My classes at Rutgers tend to be pretty gender balanced, racially and ethnically very mixed, and not at all the gender studies crowd – my students take the class because it fulfills an undergraduate science requirement. This means that the class is generally heterosexual and cisgendered (and has a lot of trouble tangling with the concept of cis), but they’re also eager to discuss sexuality in depth, in ways that most of them have never had the opportunity and invitation to do.

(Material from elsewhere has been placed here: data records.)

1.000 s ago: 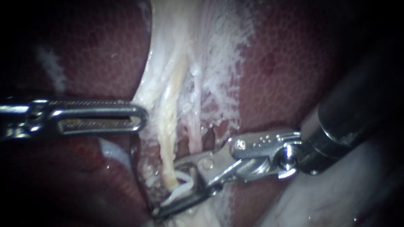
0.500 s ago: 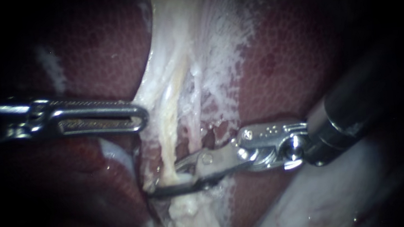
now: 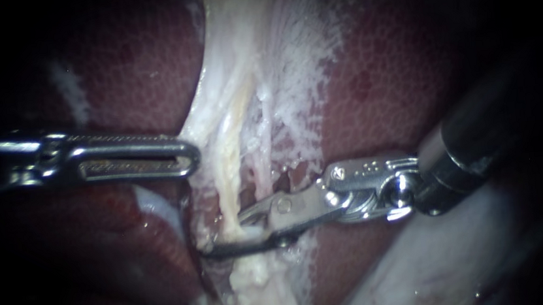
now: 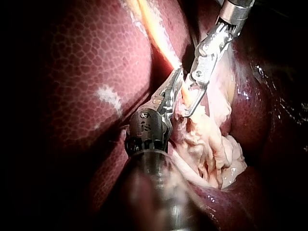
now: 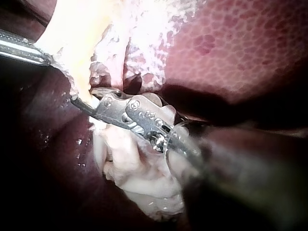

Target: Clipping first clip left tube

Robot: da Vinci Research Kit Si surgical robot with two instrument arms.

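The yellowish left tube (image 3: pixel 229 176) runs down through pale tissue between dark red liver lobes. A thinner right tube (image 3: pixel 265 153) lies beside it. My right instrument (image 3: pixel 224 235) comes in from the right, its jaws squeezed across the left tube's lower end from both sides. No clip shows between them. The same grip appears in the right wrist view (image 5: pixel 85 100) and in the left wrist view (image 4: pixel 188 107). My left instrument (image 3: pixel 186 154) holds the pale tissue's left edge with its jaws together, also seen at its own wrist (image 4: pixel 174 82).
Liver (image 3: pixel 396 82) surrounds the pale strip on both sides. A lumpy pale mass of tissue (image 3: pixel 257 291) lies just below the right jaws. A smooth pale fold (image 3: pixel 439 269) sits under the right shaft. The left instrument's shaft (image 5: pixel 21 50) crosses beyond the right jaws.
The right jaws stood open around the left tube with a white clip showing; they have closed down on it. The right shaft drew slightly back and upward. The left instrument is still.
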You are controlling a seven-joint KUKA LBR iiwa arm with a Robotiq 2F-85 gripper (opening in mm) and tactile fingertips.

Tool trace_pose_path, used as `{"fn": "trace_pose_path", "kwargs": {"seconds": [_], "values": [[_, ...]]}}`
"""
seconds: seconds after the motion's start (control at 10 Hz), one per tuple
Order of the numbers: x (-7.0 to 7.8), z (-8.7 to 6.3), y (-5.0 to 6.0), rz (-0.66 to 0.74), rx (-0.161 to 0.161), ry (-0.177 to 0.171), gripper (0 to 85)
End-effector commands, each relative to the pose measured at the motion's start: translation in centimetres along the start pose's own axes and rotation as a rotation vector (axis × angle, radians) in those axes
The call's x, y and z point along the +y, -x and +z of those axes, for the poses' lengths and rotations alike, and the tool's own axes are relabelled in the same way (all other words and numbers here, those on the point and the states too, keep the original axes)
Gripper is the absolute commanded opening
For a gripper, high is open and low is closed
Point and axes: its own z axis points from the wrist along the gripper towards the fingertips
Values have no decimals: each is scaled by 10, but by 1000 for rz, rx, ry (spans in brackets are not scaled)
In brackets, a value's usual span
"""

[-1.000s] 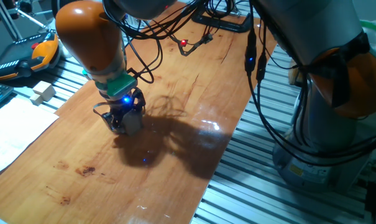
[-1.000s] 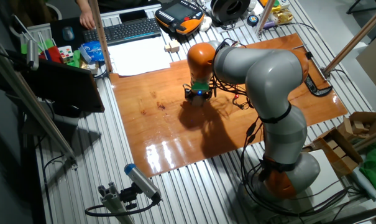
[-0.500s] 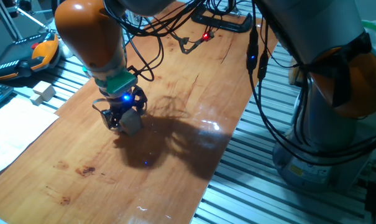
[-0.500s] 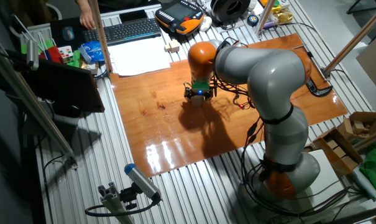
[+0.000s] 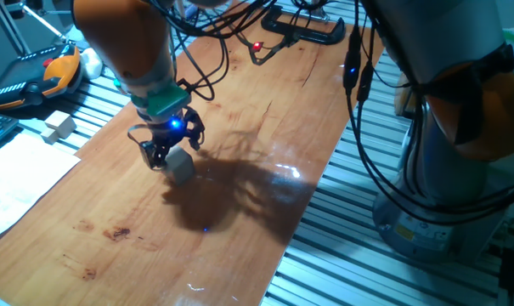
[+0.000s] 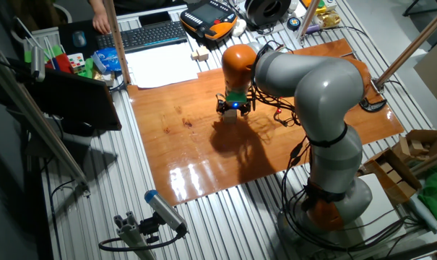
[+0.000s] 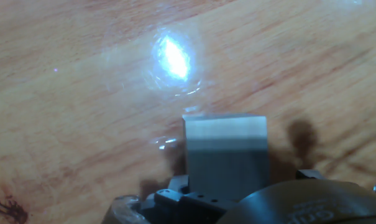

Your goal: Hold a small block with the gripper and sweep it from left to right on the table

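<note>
The hand (image 5: 169, 154) is closed on the small block (image 5: 180, 165), which sticks out below the fingers at the desk (image 5: 240, 195) surface; whether it touches the wood cannot be told. In the hand view the block (image 7: 225, 152) fills the lower middle, its pale face above the black hand body, with bare grain around it, a bright glare spot beyond and a dark knot (image 7: 2, 208) at the lower left corner. Nothing lies on the board just beside the block; the arm's dark shadow spreads over the wood next to it. Loose black cables (image 5: 214, 51) hang from the arm above the hand, and a black C-clamp (image 5: 303, 27) grips the desk's far end near a small red light (image 5: 257, 46). Off the board, on the silver ribbed slats (image 5: 341, 246), lie a stepped pale wooden piece (image 5: 59, 127), white paper sheets (image 5: 19, 183) and an orange-and-black pendant (image 5: 36, 76). The other fixed view shows a keyboard (image 6: 147, 35), a dark monitor (image 6: 74, 101) and a cardboard box (image 6: 413, 148) around the bench.
</note>
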Motion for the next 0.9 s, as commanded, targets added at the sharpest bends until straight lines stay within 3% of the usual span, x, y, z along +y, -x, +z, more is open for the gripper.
{"fn": "trace_pose_path", "kwargs": {"seconds": [0.0,0.4,0.8], "values": [[-1,-3,-1,0,-3,-2,850],[-13,-23,6,-49,0,0,850],[-14,-24,8,-159,11,-14,837]]}}
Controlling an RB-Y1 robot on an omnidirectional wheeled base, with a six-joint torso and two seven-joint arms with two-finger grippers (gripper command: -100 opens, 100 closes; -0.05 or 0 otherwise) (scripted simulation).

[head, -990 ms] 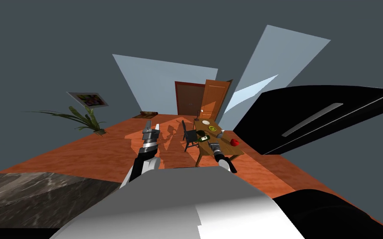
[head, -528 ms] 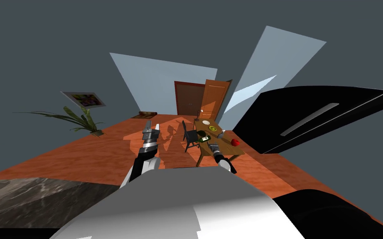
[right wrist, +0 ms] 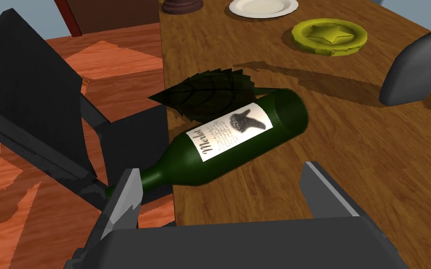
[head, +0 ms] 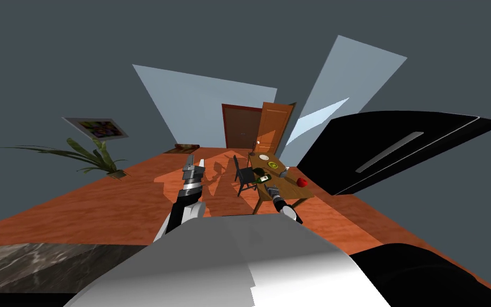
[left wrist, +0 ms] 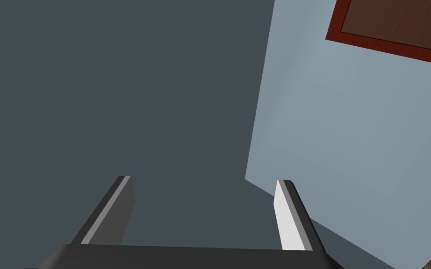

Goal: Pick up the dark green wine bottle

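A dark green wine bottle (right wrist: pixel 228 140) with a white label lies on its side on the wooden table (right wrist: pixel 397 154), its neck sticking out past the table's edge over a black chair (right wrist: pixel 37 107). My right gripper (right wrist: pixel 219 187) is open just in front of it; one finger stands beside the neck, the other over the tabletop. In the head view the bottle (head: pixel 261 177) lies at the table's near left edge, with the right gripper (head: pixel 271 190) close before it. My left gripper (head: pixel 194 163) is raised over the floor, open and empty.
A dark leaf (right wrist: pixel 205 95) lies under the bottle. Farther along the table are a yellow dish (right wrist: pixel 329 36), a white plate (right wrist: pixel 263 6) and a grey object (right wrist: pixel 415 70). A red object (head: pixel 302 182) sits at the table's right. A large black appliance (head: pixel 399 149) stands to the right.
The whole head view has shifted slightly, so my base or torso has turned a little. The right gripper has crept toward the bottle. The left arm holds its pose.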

Nancy handled the screening and conversation afterwards with grace and aplomb, and we really dug into the idea of consent and crossing the line, and we especially talked about men and responsibility. We talked about the idea of enthusiastic consent, which Heather Corinna writes about so well in her piece on Scarleteen, How You Guys Can Prevent Rape. Here’s my most favorite snippet from Heather’s piece:
When someone wants to, really wants to, have sex with us, we’ll know because that person will be taking a very active role, will be saying — if not yelling! — “Yes!” or “Please!” or “Do me NOW!” We may know because that person is the one initiating sex, at least as often as we are. (If you’re going to say that younger women just aren’t like that yet, know that isn’t always true. Some are, but those who aren’t likely aren’t because things are either moving too fast, or they really just aren’t ready for or that interested in sex with you yet.) We’ll know because it will feel like something we are absolutely doing together, that couldn’t happen if the other person wasn’t just as engaged as we are (imagine trying to dance with someone else when they’re just standing there or not really paying attention: same goes with sex). We’ll know because our partners will absolutely not “just be lying there.”

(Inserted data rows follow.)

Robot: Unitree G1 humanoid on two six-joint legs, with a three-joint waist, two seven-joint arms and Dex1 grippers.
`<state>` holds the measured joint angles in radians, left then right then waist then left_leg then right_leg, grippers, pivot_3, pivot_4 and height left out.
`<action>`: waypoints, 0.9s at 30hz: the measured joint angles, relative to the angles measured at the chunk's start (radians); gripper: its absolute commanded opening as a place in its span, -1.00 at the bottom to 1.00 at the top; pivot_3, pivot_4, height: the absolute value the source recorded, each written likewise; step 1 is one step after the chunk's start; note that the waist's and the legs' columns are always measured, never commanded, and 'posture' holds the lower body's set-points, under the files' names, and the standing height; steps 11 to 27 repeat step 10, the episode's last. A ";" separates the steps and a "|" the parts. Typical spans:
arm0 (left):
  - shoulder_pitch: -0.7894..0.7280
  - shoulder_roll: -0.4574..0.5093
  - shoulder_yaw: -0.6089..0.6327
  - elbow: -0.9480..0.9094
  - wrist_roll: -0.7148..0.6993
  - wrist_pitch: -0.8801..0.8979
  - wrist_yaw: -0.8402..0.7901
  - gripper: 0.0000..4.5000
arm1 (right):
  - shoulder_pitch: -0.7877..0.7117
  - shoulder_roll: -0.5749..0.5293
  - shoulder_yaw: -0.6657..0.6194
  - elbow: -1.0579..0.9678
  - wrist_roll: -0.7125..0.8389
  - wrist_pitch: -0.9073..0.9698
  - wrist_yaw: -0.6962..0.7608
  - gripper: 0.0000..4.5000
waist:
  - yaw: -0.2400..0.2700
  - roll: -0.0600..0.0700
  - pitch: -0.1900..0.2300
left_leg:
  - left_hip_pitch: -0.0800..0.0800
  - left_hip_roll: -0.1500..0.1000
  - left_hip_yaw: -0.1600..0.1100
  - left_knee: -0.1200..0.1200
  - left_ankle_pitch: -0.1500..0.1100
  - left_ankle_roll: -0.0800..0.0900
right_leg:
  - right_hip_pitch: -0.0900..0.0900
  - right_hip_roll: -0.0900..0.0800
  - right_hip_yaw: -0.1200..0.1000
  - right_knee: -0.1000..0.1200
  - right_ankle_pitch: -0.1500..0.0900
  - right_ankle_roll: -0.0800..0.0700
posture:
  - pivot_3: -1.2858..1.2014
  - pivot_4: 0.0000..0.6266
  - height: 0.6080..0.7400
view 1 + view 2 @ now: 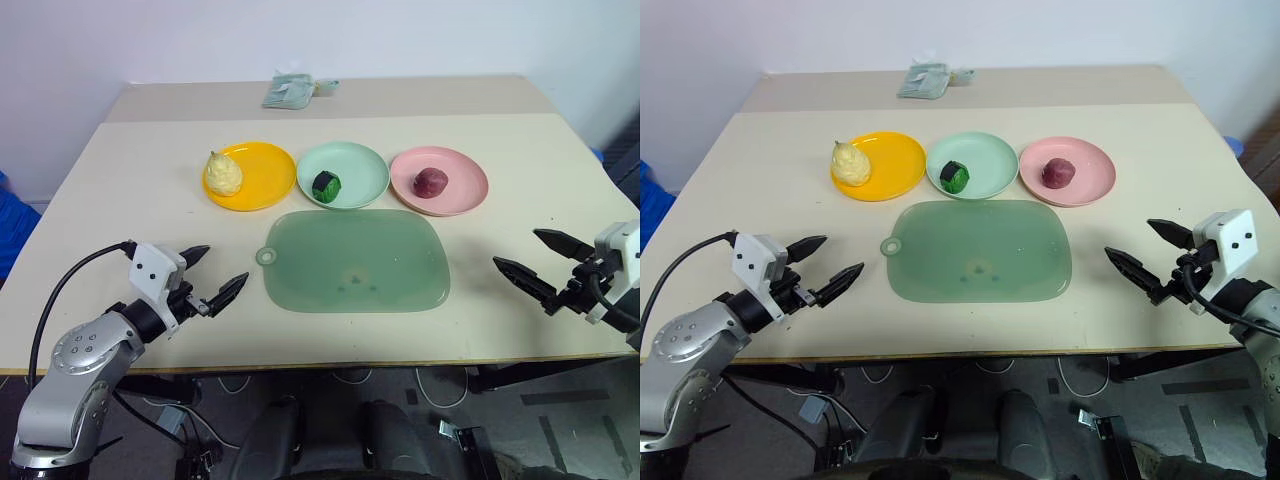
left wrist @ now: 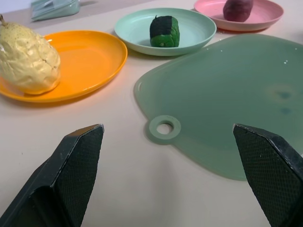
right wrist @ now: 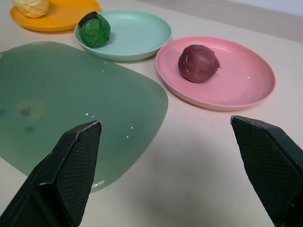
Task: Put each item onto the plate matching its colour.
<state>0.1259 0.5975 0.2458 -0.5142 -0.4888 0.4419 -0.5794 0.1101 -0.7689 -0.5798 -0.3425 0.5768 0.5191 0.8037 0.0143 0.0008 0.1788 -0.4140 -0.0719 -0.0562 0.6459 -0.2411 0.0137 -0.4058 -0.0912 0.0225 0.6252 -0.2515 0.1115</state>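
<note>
Left pincer (image 1: 204, 280): spread wide, holding nothing, over the near desk (image 1: 120, 180) edge.
Right pincer (image 1: 538, 265): spread wide, holding nothing, near the desk's right edge.
Yellow lump (image 1: 223, 174): on the yellow plate (image 1: 265, 170).
Green ball (image 1: 325, 185): on the mint plate (image 1: 360, 170).
Red lump (image 1: 431, 181): on the pink plate (image 1: 465, 180).
Green board (image 1: 350, 262): bare.
Progress: all three appear sorted; nothing seems left.

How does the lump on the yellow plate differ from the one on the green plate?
The yellow lump is pale, bumpy and pointed; the green lump is dark green and black, smaller and blocky-round. The yellow lump sits near its yellow plate's edge; the green one sits nearer its green plate's middle. Both match their plates.
</note>
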 measured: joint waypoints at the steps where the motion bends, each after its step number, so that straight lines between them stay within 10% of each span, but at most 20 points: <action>1: -0.001 -0.001 0.000 0.000 0.000 0.000 0.001 1.00 | 0.000 0.000 0.000 0.000 0.000 0.001 -0.001 0.98 | 0.000 0.000 0.000 | 0.000 0.000 0.000 0.000 0.000 0.000 | 0.000 0.000 0.000 0.000 0.000 0.000 | 0.03 -0.52 1.00; 27: -0.004 -0.010 0.000 0.000 0.001 0.000 0.016 1.00 | -0.002 -0.002 0.002 0.000 0.000 0.018 -0.002 0.98 | 0.000 0.000 0.000 | 0.000 0.000 0.000 0.000 0.000 0.000 | 0.000 0.000 0.000 0.000 0.000 0.000 | 0.03 -0.52 1.00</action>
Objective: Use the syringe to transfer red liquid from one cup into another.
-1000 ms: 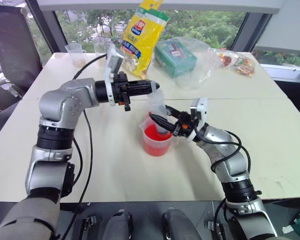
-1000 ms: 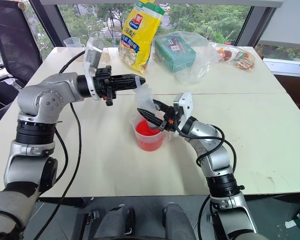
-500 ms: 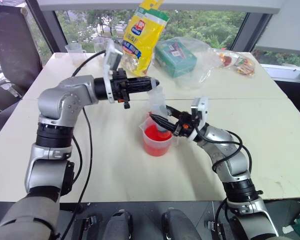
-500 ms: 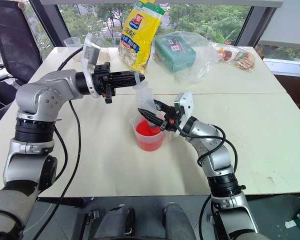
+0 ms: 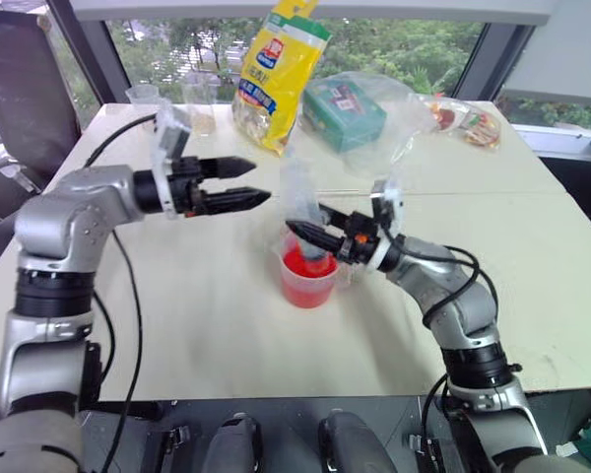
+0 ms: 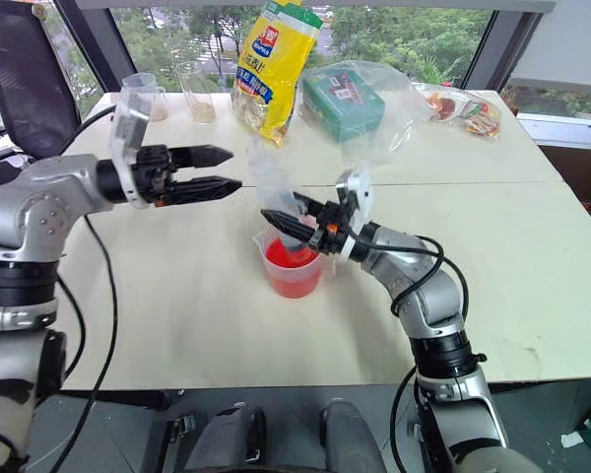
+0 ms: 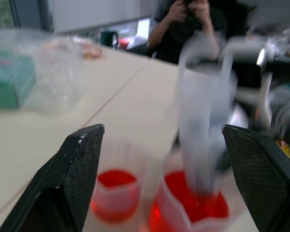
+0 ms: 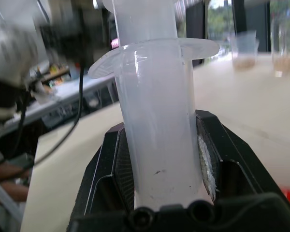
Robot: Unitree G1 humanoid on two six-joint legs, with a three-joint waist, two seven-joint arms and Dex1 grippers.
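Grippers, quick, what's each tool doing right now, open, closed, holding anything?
Left tool: open, holding nothing, off to the side of the syringe.
Right tool: closed on the syringe barrel, over the beaker.

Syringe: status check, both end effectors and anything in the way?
Right end effector shut on syringe, upright with its tip in the red beaker. Left end effector open, beside the plunger, apart from it. Small cup beside beaker; nothing in the way.

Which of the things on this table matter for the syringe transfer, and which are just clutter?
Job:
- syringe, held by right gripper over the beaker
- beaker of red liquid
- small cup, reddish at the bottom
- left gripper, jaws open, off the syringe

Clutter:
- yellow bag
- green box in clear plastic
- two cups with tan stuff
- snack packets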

I was really interested in what the conversation and film brought up for men, and several of the men in the class spoke articulately and honestly about how it made them feel and what it made them question. However, the really great stuff came in the form of response papers. Here is a snippet from a response paper that one of my straight cismale students wrote:
I found this documentary to be interesting because of the way it made me think about all of my past sexual experiences. Did I ever cross that line? Was I ever too pushy with a girl? Did a girl ever do something she didn’t want to with me, just to get it over with? Have I ever made a girl feel uncomfortable being alone with me? Questions like this will make a man rethink everything he has done with a woman. This documentary touches on a subject that today still hasn’t clearly been established. There are so many unanswered questions regarding that line, and these types of questions make it difficult for a woman to come forward and allow our judicial system to do what it was created for. Regardless of what the situation may be, I believe the man is more responsible for knowing where exactly that line begins, and where it ends.

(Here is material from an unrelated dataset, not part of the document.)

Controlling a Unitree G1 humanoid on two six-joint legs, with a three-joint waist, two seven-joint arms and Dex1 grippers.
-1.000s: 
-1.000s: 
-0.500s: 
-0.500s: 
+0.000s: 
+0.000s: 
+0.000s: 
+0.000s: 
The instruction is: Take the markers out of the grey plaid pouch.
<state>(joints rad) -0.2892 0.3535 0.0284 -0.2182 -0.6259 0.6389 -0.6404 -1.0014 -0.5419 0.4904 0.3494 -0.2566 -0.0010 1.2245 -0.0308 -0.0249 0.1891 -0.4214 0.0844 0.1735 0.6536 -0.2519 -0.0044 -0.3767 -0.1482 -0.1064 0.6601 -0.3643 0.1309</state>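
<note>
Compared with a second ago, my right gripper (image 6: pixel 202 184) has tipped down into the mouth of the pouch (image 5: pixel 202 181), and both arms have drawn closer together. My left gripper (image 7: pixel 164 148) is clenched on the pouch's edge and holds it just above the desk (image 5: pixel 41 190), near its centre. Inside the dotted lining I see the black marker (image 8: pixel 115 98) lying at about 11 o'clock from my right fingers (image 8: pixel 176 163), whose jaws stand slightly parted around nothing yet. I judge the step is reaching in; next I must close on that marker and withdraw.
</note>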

If you want to have Nancy bring The Line to your school or community center, you should check out her website and drop her a note. It is a really great tool for moving conversations about consent forward, and Nancy is just amazing – and brave for sharing her own story in such an intense way. She’s working on a curriculum to teach with the film and has lots of thoughts provoking activities that she’s created with high school and college students in mind. You can also be a fan of the film on Facebook and find out where she’s screening it next.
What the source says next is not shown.